Audio GRPO on AVQA#
This guide explains how to use NeMo RL to train Qwen2.5-Omni-3B with GRPO on the AVQA audio question-answering dataset, following the approach described in the R1-AQA paper, and then evaluate the trained model on the MMAU benchmark.
1. Train the Model#
Run GRPO training with the provided config:
uv run examples/run_vlm_grpo.py --config examples/configs/audio_grpo_3B_megatron.yaml
Config: examples/configs/audio_grpo_3B_megatron.yaml
Key hyperparameters:
Parameter |
Value |
|---|---|
Model |
Qwen2.5-Omni-3B |
Dataset |
AVQA (train split) |
GPUs |
8 x 1 node, Megatron backend |
Learning rate |
1e-6 |
KL penalty |
0.01 |
Generations per prompt |
8 |
Prompts per step |
8 |
Max steps |
200 |
Save period |
100 |
Reward |
format (0.2) + exact_alnum (0.8) |
2. Convert Checkpoint (Megatron to HF)#
Throughout training, checkpoints are saved to the results/audio_grpo_3B_megatron directory (specified by checkpointing.checkpoint_dir).
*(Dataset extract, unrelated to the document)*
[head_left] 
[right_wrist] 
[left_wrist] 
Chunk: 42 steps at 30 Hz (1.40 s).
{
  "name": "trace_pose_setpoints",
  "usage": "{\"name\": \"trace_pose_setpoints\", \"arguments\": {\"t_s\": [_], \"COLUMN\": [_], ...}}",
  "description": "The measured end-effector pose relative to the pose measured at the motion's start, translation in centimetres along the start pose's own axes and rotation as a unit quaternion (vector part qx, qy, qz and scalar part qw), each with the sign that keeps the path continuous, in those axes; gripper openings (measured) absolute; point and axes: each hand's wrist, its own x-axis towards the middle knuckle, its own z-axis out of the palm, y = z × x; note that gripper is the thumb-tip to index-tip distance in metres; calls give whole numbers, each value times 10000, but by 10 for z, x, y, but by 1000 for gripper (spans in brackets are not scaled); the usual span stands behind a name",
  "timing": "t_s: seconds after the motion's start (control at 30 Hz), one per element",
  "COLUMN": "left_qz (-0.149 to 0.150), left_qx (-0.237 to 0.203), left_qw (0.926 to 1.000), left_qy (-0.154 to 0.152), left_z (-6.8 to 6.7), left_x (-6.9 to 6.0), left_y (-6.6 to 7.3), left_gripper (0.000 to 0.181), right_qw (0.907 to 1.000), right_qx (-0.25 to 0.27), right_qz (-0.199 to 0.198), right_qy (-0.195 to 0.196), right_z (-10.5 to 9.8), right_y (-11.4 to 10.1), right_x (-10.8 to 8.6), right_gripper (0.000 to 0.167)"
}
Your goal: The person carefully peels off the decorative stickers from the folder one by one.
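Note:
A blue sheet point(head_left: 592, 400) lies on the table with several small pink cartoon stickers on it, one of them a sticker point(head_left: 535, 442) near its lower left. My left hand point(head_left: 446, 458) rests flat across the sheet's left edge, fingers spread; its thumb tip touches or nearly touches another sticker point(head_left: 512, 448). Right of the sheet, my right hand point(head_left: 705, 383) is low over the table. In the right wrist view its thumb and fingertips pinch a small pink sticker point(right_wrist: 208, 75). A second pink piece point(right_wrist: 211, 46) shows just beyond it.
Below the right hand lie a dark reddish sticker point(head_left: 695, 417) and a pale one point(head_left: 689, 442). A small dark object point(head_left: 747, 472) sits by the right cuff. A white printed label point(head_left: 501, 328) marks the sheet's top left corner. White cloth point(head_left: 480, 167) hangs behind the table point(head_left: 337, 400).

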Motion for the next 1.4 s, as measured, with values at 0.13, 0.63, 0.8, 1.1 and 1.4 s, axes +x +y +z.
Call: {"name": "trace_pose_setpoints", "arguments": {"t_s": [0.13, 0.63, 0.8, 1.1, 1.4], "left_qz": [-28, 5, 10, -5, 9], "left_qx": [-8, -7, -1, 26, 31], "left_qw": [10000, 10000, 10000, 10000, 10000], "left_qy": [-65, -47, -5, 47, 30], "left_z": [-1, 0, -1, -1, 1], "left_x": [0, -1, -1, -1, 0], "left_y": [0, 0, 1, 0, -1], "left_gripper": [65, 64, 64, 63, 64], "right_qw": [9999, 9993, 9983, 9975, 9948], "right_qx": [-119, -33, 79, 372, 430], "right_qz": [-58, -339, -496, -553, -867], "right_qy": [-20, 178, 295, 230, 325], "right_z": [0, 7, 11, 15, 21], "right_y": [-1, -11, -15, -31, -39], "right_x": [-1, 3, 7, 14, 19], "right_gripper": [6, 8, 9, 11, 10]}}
To evaluate a checkpoint, first convert it from Megatron format to Hugging Face format:
uv run --extra mcore python examples/converters/convert_megatron_to_hf.py \
--config results/audio_grpo_3B_megatron/step_200/config.yaml \
--megatron-ckpt-path results/audio_grpo_3B_megatron/step_200/policy/weights/iter_0000000 \
--hf-ckpt-path results/audio_grpo_3B_megatron/step_200/hf --no-strict
Replace the step number with the checkpoint you want to evaluate. Note the --extra mcore flag is required for the Megatron converter.
3. Evaluate on MMAU#
Evaluate the converted checkpoint on the MMAU benchmark:
uv run examples/run_eval.py \
--config=examples/configs/evals/mmau.yaml \
generation.model_name=results/audio_grpo_3B_megatron/step_200/hf \
data.dataset_name=TwinkStart/MMAU
Config: examples/configs/evals/mmau.yaml
Use generation.model_name to specify the path to the converted Hugging Face checkpoint.
4. Results#
Evaluating the step-200 checkpoint on MMAU, we get the following result:
============================================================
model_name='hf_iter_0000000' dataset_name='MMAU'
max_new_tokens=8000 temperature=0.0 top_p=1.0 top_k=-1 seed=42
metric=pass@1 num_tests_per_prompt=1
score=0.7210 (721.0/1000)
============================================================
As a reference, here are results comparing the baseline, the R1-AQA HuggingFace vanilla implementation, and NeMo-RL:
Model |
MMAU Score |
|---|---|
Qwen2.5-Omni-3B (baseline) |
69.8 |
Qwen2.5-Omni-3B + GRPO (HF vanilla) |
71.6 |
Qwen2.5-Omni-3B + GRPO (NeMo-RL) |
72.1 |
The NeMo-RL result (72.1) is comparable to and slightly higher than the Huggingface Transformers reference implementation (71.6), confirming that the training pipeline reproduces expected improvements over the baseline.